[Records drawn from a dataset]

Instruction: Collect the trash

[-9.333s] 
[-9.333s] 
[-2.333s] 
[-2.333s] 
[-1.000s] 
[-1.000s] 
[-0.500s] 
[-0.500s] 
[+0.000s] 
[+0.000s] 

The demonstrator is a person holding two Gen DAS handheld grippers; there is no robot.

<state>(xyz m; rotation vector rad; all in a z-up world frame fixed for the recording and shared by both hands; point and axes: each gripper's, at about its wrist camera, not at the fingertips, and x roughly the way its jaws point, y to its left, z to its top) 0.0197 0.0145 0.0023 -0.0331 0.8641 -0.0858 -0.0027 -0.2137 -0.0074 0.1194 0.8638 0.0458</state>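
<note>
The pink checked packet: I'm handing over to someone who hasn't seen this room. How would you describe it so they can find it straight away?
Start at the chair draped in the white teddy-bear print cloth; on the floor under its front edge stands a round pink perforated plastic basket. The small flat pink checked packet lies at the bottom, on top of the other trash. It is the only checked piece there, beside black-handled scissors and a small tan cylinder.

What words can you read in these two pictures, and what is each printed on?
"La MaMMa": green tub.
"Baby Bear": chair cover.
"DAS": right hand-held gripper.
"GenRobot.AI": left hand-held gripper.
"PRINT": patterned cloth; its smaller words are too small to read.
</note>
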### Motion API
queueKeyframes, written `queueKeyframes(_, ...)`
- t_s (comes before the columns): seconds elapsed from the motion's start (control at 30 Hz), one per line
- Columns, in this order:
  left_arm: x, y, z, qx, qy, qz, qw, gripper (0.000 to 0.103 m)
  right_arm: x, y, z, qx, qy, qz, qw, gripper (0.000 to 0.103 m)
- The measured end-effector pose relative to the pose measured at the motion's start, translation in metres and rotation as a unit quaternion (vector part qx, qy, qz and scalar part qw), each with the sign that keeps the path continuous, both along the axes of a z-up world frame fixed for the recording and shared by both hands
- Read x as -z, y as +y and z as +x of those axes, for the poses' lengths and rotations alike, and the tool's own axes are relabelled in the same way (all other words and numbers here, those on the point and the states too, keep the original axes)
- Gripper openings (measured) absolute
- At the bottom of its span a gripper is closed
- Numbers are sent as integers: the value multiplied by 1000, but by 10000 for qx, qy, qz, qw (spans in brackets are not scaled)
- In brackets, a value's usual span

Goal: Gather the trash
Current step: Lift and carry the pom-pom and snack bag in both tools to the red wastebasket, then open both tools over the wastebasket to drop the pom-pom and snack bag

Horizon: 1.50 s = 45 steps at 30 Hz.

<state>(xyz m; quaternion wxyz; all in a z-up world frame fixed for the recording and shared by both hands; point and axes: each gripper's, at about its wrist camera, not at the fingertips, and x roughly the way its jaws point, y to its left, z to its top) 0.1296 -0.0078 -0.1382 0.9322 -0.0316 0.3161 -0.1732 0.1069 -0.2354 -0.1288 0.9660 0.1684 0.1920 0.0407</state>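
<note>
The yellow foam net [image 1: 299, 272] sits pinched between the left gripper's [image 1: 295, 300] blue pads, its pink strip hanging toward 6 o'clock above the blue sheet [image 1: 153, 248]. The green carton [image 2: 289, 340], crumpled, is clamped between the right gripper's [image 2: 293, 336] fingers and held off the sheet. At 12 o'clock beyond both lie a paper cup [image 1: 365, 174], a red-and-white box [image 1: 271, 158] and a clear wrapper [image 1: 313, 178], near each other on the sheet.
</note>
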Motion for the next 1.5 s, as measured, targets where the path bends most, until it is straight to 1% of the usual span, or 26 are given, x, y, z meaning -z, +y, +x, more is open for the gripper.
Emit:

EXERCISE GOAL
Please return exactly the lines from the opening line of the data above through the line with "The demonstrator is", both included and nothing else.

SOLUTION
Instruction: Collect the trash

[-9.333s] 
[-9.333s] 
[-2.333s] 
[-2.333s] 
[-1.000s] 
[-1.000s] 
[-0.500s] 
[-0.500s] 
[+0.000s] 
[+0.000s] 

The demonstrator is a person holding two Gen DAS handheld grippers; there is no robot.

This completes the response to the exercise.